I came across a beautiful article which chimed with me. I too have found myself suddenly breaking into heaving sobs while cooking or driving or ironing. And I realise that I will turn 54 in December whereas my cousin will always remain 53 - well '49' if you asked her.
I add the link here and pick up some resonant passages below.
So, what is it saying? Do something with the grief - turn it into something positive. There will come a time for that I am sure but, right now, my question is 'what for'? What is the purpose? Something to think about, though.
I was heartbroken and angry but horse riding and medieval poetry revealed the quest I was on
This April, I will be older than my elder sister Nell. She died of cancer in December 2019. She was 46 when she died, two years older than me. This year I will be 47. Nell will always be 46. Writing “Nell died” still disturbs me as it did in the months after her death. She was my older sister. She wasn’t supposed to die. As little girls we learned to talk lying in beds beside one another. We sat in the same bath water, shared the same toothbrush, wore the same knickers, fought over the same toys.
I was undone. My bright world turned dark with a physical, emotional, spiritual pain that overtook it. I felt ripped open and often all I wanted to do was lie on the floor and scream. I have five children so I knew I wouldn’t take my own life, but I fantasised about vanishing into the place I’d come from, before I was born, and finding my sister there.
“How are you?” kind friends said, and I didn’t know how to tell them the truth, which was heartbroken, demented, bereft, insane and very, very angry, so instead I said fine, I’m fine, and they would reply they could not imagine what I was going through. I felt alone, quickly learning that society really doesn’t want heartbroken, demented, bereft, insane and very, very angry people walking around, although believe me, there are many of us, all around you, since the people we love are dying all the time.
I needed actions that matched the enormity of my feelings, because there was a cathedral collapsing inside my soul every day, and I wanted to know how to express it.
The other place I found solace was in poetry. In Gilgamesh, perhaps the oldest poem in the world, I read: “Death lives in the house where my bed is and wherever I set my feet, there Death is,” which was consoling, since wherever I set my feet, death was there, too. The older the poetry I read, the better I understood that these massive, difficult sensations going on inside me while I was also making a cheese sauce for lasagne, or pulling wet washing from the drum, were feelings women and men like you and me have been experiencing since the beginning of time.
Our society might struggle to provide us with the language of grief in everyday life – I cannot begin to imagine what you are going through – but writers in the Middle Ages had all the words for loss.
Losing someone you love very much and are closer to than anyone else alive, is lonely. No one can feel what you must feel but you. We are left with a life we do not want – since the person we love is dead – but the brutal fact is that this is the only life we have. For a long time after Nell died, I wanted to stretch backwards to return to live in the time when she was alive. I wanted to do this but, of course, I could never get there again. So grief is agony, but after some time I realised this big, unwanted feeling could also be something I could use in a different way, by using it as the impetus to create a life that’s more vivid, because of my experience of becoming acquainted with death, not despite it. This isn’t easy. It requires daily practice to make it happen. It’s also something that will happen to everyone. In our lifetimes, we will all be changed by death. We will all lose people we love who we thought we couldn’t survive without. This is an inescapable fact of life. Our society may not have the language to help us navigate this, but as individuals, we can find our own beautiful, odd ways of getting through it.
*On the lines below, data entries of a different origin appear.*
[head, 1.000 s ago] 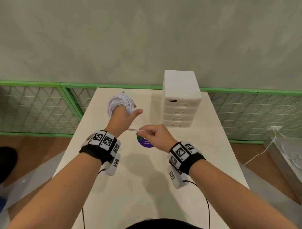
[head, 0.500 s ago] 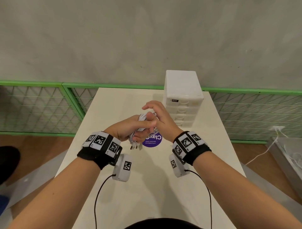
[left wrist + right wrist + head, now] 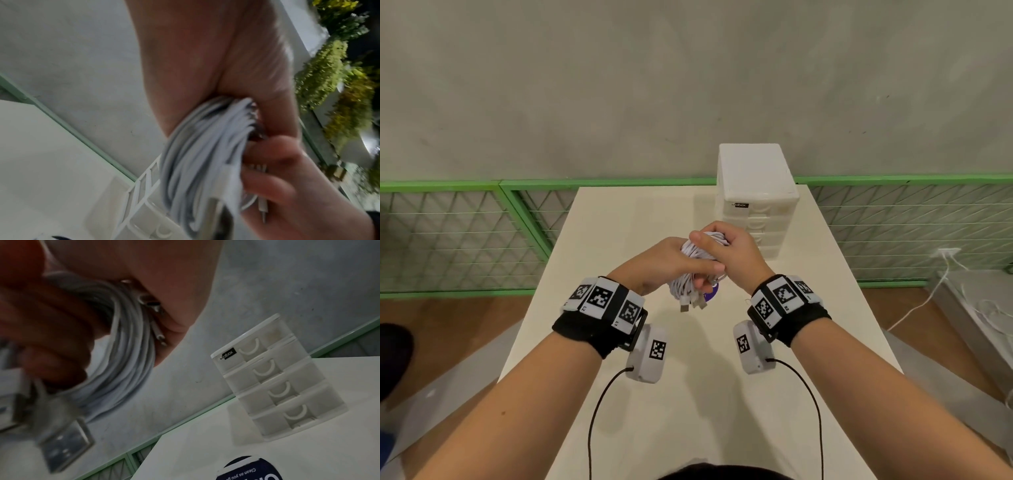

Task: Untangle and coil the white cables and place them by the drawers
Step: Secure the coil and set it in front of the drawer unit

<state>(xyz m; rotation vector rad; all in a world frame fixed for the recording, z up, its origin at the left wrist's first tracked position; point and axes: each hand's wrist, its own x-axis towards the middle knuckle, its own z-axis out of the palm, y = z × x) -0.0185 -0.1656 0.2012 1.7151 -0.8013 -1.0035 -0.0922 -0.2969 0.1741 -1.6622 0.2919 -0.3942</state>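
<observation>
A coiled bundle of white cables (image 3: 690,270) hangs in the air above the middle of the table, gripped by both hands. My left hand (image 3: 667,262) wraps its fingers round the lower part of the cable coil (image 3: 197,162). My right hand (image 3: 726,253) closes over the top of the cable coil (image 3: 127,353). USB plugs (image 3: 693,303) dangle from the underside, and a metal USB plug (image 3: 63,444) shows close up in the right wrist view. The white drawer unit (image 3: 756,195) stands at the far right of the table, just beyond the hands, and the drawer unit (image 3: 281,386) has several drawers.
The cream table (image 3: 619,222) carries a round purple sticker (image 3: 711,295) under the hands. A green mesh fence (image 3: 465,236) runs behind and left of the table, under a grey wall. A white wall cable (image 3: 928,291) trails at right.
A second ago my left hand held the coil up at the far left and my right pinched a cable end. Both hands have since come together over the sticker, clasping the coil.
</observation>
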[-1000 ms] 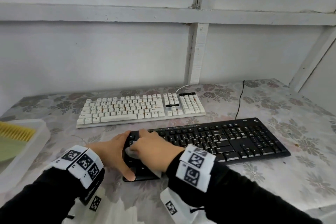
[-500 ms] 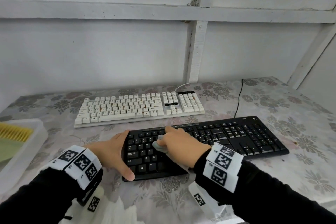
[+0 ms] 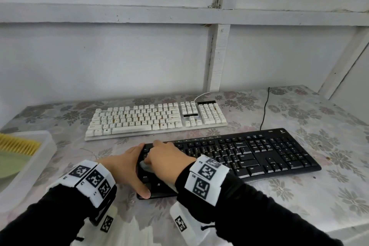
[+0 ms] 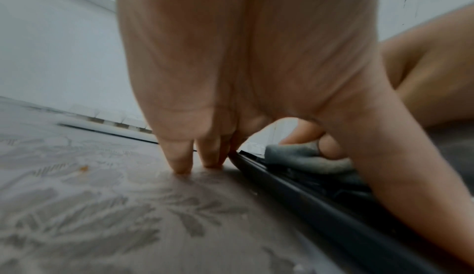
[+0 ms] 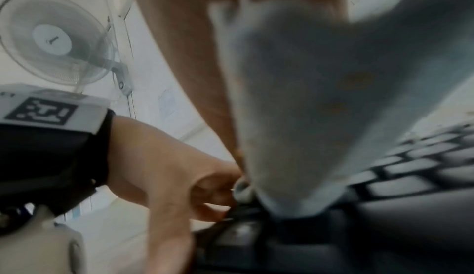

Horses, poetry and writing my book were where I found this, but as more time passes since Nell died, the more I learn about these beautiful ways we heal through mourning and the extraordinary and normal places we find comfort. Since his daughter, my sister, died, my father has practised his guitar and sung every day. He now sings at open-mic sessions, and I know this is an expression of both the way he misses Nell, and his love for her.
I also see the teenage boy who is a friend of my son’s, who shapes his grief for a friend killed last year on a motorbike, by sitting meditating on the riverbank where they fished together; the mother who lost her child to meningitis, setting up a charity that will save thousands of children; the friend who is moving forward from her partner’s death in embroidering stunning, multi-coloured tapestries. There are so many ways grief teaches us new ways to live.
And I find solace in the idea that a good life, a vivid life, might be one in which we are, like those knights, called out on our own quest to reimagine and recreate our lives after great loss. Because if you asked Gawain whether his life had more meaning in the safety of court, or out alone as he rode towards the Green Knight’s castle, I think he would reply he was most alive, out there, on his quest. I chose my knights and their poetry to take me across the plains of loss, because they were the symbols that made sense to me. I wonder, what would you choose?